Instructions for the task |
Output the complete listing. Match it exactly.

Provided data |

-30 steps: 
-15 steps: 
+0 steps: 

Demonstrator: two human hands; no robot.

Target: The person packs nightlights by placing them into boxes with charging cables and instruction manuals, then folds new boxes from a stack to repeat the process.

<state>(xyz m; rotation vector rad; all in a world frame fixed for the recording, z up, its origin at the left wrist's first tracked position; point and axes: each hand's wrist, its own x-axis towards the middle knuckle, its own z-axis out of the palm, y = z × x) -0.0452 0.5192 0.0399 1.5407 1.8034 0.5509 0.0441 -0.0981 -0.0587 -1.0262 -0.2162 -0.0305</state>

Solution for this task |
-30 steps: 
-15 steps: 
+0 steps: 

Demonstrator: two human hands; no robot.

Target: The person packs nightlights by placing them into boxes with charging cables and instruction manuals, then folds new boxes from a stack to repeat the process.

<state>(xyz m; rotation vector rad; all in a world frame fixed for the recording, z up, its origin at the left wrist's first tracked position; point and axes: each hand's wrist, its own x-axis towards the middle knuckle, its own z-axis out of the palm, y = z × x) -0.0452 0.5192 0.0399 1.5407 1.8034 0.5509 0.0441 -0.0981 -0.0587 -1.0262 -0.2162 -0.0305</state>

Nothing remains open in this exercise.